UNT celebrates Women's History Month to support leadership development and empowerment

Friday, March 8, 2024

Women In Business members tabling at an eventDENTON (UNT), Texas — As Women’s History Month continues, the University of North Texas recognizes women's contributions while fostering an environment where every student feels empowered to pursue influential leadership roles.

Women’s History Month originated from the labor movement of the 19th and early 20th centuries, where advocacy against child labor, poor working conditions and for women's suffrage played a central role.

“Women’s History Month is significant as it officially recognizes women's contributions and leadership roles over time,” said Rachel Moran, UNT associate professor of modern U.S. and women’s history.

On March 8, 1908, women workers in the textile and garment industries staged a historic march through New York City's Lower East Side. This event marked the beginning of what would later become annually observed as International Women's Day, starting in 1910.

The 1960s and 70s saw its resurgence as a platform for feminist activism, resulting in the official recognition of International Women’s Day by the United Nations in 1975. This momentum led to the expansion of a weeklong celebration in California in 1978, aligning with the national recognition of Women's History Week. Then, in 1987, Women's History Month was officially established by the U.S. Congress.

"Such recognition is critical as it highlights the progress that's been made. Additionally, it's usually bipartisan, serving as a unifying force that brings people together,” Moran said.

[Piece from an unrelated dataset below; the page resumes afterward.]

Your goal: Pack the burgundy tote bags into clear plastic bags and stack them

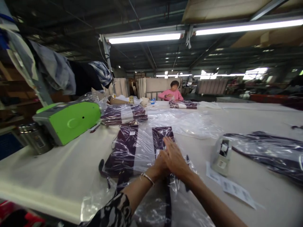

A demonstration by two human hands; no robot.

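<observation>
A folded dark maroon garment [125, 148] lies in a clear plastic bag [151, 201] on the table before me, with a pale band [144, 146] down its middle and a small white label [132, 133] near the top. My right hand [174, 156] rests on the garment's right part, fingers stretched out and lying fairly flat. Crossing close against it is my left hand [161, 163], with a bracelet on the wrist; its fingers are mostly hidden by the right hand. Dark straps stick out at the garment's lower sides.
A tape dispenser [222, 157] and a printed label strip [236, 189] lie to the right, beside more bagged garments [272, 154]. Leftward stand a green machine [73, 121] and a steel flask [35, 138]. Bagged stacks [127, 114] lie behind. A person in pink [174, 94] is across the table.
</observation>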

By raising awareness of women's historical and societal contributions, UNT offers numerous leadership development opportunities through education, networking and participation in student organizations.

Tracy Dietz, associate dean for assessment and academic reporting in the G. Brint Ryan College of Business, teaches classes in the Department of Management to motivate students to strive for excellence in their academic and professional endeavors.

“Historically, women have encountered a glass ceiling that limited the opportunities for women to be active change agents and to assume leadership roles in major social institutions such as politics and the economy,” Dietz said. “While there has been change over time, statistics still show a significant difference between men and women in earnings and leadership roles.”

A Women In Business group meetingShe also serves as faculty advisor for the UNT student organization called Women in Business (WIB).

"WIB offers a foundation in understanding the cultural, political, social and economic changes happening during these transformative times,” Dietz said. “This foundation equips students to become effective leaders, providing them with the necessary tools to launch their own leadership careers even before they graduate."

WIB welcomes students of any gender and major, aiming to empower them with insights into career opportunities, challenges and expectations. The student organization cultivates success for women across sectors via networking with peers and industry professionals who serve as guest speakers.

“It’s not just about business and it’s not just about women,” Dietz said. “It’s about building a culture that promotes success and achievement for women in all economic sectors.”

Arlene Makia is a UNT senior studying computer science and president of Women of Gold. The student organization aims to uplift, support and unify women on campus. They strive to foster connections and empowerment by organizing events, forums and community service projects, creating a welcoming environment.

“I believe in the importance of women maximizing their potential and talents,” Makia said. “Women's History Month celebrates women breaking barriers across various fields and industries. It serves as a reminder of the strides we've taken and the doors opened by education. It's vital to recognize this ongoing journey and the achievements that challenge traditional norms.”